In a last ditch bid to shrink the size of the rebellion, Business Secretary Jacob Rees-Mogg this afternoon proposed an amendment that would require a public consultation on how communities would be able to approve or reject fracking projects in their area through local referendums managed by local authorities.
Campaigners hailed the vote as a major victory that has effectively delivered a death knell to any hopes of reviving fracking projects in England in the near term. The practice’s long-standing unpopularity will mean projects put through a robust consenting process will struggle to secure public consent. And with a general election due by the end of 2023 at the latest and the Conservatives plumbing new depths in the polls, investors will be reluctant to back projects that would be immediately banned were Labour to win the next election.
What a mess. British Prime Minister Liz Truss – barely – defeated a motion to permanently ban fracking, but the rebellion has exposed her insecure grip on leadership. The lengthy consultation process tacked on by rebels in her own party has effectively sabotaged Truss’ energy reform plans, by ensuring abundant opportunities for wreckers to ensure no fracking projects actually proceed.
British politician Nigel Farage predicted Liz Truss would fail to sort out Britain’s energy crisis, when I asked him at CPAC Australia a few weeks ago – he said there were too many vested interests who were arrayed against her.

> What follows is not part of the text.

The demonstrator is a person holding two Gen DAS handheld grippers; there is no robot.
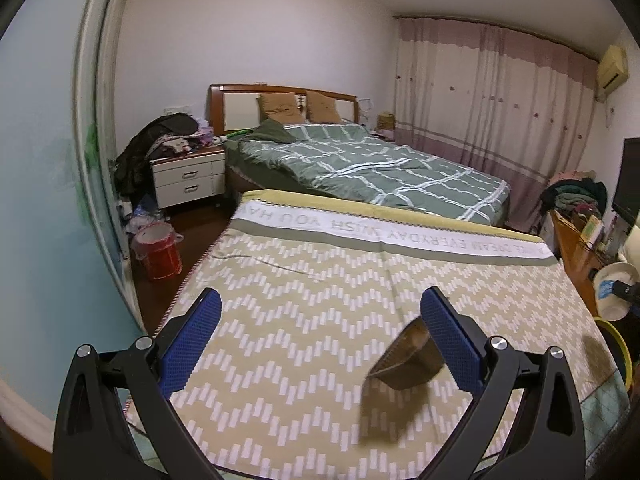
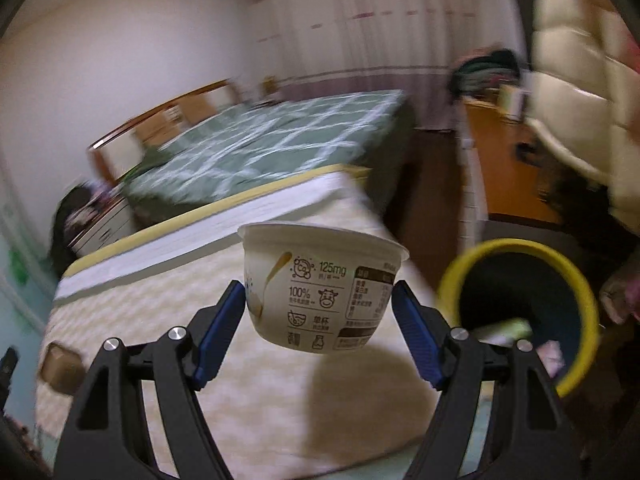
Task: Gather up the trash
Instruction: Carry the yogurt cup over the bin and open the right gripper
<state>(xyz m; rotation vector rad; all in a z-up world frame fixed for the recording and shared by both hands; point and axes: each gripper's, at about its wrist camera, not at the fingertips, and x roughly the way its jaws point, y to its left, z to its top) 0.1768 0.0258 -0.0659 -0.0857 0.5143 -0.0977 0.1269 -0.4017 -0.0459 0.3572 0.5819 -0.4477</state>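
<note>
In the right wrist view my right gripper (image 2: 318,300) is shut on a white yogurt cup (image 2: 320,284), held upright above the patterned table cloth (image 2: 160,300). A yellow-rimmed trash bin (image 2: 520,312) with some trash inside stands just to the right of the cup, below the table edge. In the left wrist view my left gripper (image 1: 320,320) is open and empty above the table cloth (image 1: 320,264). A brown paper cup (image 1: 408,356) lies on its side right by the right finger. It also shows blurred in the right wrist view (image 2: 60,366).
A bed with a green quilt (image 1: 360,164) stands behind the table. A red bucket (image 1: 158,252) and a white nightstand (image 1: 188,178) are at the left. A wooden desk (image 1: 576,240) with clutter is at the right. A person in a cream jacket (image 2: 580,80) stands at the right.
</note>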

Maybe we’re now seeing those “vested interests” show their hand.
I don’t think this will end well for the “vested interests”, if that’s what they are – I don’t believe the Tory rebels and Labour greens have fully appreciated how desperate people could become. Well paid British MPs usually don’t have a problem sorting out their energy bills.
I remember a speech British politician Nigel Farage gave over a decade ago, in which he talked about what would happen if he failed to deliver Brexit. From memory he said “if I fall, the desperation to be free from Europe will still be there. The people who come after my fall won’t be as nice”.
Farage back then was talking about Brexit, but similar words could be applied to Liz Truss’ gallant failure to address today’s crushing energy crisis.
If mainstream parties don’t deliver a solution to Britain’s energy problems, ordinary people will not put up forever with freezing to death in their homes, or being bankrupted by their cost of living and energy bills.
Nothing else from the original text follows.